* [Task to carry out]: Write out again, word for word, the lines below from the line that holds "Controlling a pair" through the line that holds "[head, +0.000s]", omitting pictures.

○ ○ ○

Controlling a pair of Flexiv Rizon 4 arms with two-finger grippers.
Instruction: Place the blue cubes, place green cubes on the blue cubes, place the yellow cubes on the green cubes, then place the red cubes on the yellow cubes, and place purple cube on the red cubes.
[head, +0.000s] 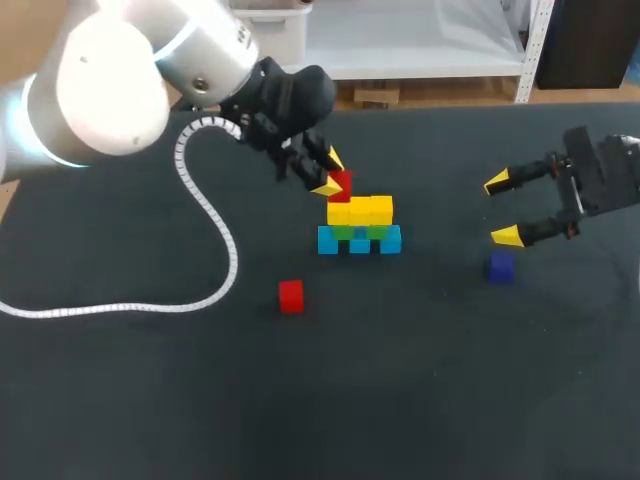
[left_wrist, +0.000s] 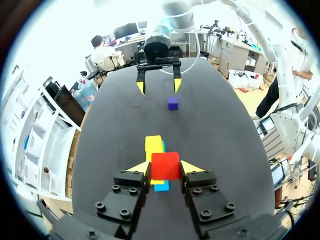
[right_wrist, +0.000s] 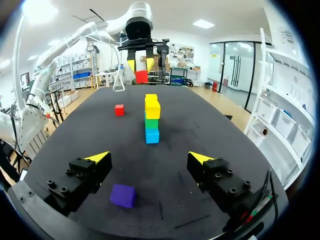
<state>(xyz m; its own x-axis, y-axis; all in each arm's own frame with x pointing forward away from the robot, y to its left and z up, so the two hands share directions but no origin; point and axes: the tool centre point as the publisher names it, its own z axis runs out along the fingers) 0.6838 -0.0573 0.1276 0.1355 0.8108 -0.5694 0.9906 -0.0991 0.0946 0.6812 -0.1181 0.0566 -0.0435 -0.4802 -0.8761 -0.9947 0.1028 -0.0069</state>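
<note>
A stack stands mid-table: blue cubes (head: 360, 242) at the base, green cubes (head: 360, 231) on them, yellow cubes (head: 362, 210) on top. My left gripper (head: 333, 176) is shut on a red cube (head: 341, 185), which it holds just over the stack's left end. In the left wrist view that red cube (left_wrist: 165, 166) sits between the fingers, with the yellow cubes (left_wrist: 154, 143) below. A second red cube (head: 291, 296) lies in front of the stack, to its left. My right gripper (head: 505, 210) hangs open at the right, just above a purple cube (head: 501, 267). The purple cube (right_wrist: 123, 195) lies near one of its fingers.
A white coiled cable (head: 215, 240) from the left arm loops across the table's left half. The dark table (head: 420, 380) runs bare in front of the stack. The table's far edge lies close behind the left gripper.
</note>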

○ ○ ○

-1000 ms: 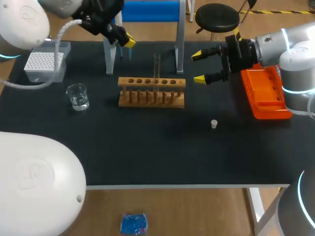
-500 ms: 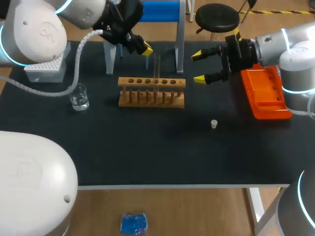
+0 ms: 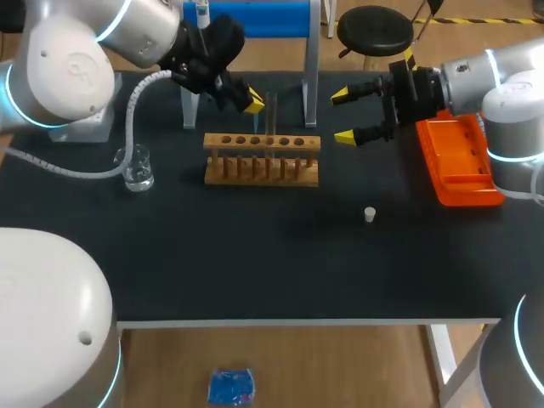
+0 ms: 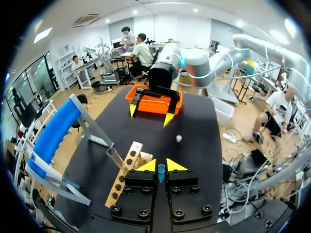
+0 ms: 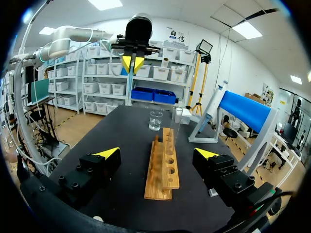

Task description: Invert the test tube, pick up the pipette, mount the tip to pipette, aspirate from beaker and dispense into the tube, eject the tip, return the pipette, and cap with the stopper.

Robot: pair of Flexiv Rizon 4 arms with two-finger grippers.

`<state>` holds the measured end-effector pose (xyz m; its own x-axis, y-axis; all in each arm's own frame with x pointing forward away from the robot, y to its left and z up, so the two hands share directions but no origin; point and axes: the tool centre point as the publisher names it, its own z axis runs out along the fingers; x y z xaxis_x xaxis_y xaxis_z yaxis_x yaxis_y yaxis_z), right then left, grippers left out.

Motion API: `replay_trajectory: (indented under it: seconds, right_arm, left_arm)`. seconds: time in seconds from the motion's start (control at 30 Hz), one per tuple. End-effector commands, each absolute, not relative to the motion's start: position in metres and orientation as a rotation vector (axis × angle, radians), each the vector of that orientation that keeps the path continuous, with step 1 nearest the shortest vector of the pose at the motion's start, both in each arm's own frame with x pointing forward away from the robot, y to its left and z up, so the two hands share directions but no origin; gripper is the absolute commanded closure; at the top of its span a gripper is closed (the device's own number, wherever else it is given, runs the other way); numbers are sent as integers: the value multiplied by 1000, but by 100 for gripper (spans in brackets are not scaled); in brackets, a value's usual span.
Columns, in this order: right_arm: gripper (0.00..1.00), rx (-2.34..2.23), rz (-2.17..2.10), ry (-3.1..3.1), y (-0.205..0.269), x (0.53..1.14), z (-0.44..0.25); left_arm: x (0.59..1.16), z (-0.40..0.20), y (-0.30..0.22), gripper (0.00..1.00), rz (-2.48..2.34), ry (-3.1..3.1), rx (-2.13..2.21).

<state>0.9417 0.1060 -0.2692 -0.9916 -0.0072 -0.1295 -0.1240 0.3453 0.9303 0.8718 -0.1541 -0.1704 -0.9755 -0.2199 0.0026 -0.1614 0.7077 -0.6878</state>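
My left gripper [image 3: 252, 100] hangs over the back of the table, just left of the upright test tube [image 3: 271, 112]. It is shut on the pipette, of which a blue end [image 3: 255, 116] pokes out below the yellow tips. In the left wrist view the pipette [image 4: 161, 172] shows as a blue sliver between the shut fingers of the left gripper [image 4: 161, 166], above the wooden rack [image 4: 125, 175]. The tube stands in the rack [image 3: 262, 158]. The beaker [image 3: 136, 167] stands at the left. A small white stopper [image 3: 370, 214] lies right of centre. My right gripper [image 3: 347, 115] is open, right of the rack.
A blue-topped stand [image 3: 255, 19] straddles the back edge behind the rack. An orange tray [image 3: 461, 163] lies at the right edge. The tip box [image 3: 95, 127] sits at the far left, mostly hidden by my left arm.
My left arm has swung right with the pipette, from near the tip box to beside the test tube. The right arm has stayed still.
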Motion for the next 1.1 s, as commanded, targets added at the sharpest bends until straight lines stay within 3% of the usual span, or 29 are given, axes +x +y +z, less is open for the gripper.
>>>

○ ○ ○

* [Solution for this task]:
Controlling a pair of Flexiv Rizon 4 arms with two-finger grippers.
Instruction: Place the blue cubes, place green cubes on the blue cubes, place the yellow cubes on the green cubes, then place the red cubes on the yellow cubes, and place purple cube on the red cubes.
[head, +0.000s] 

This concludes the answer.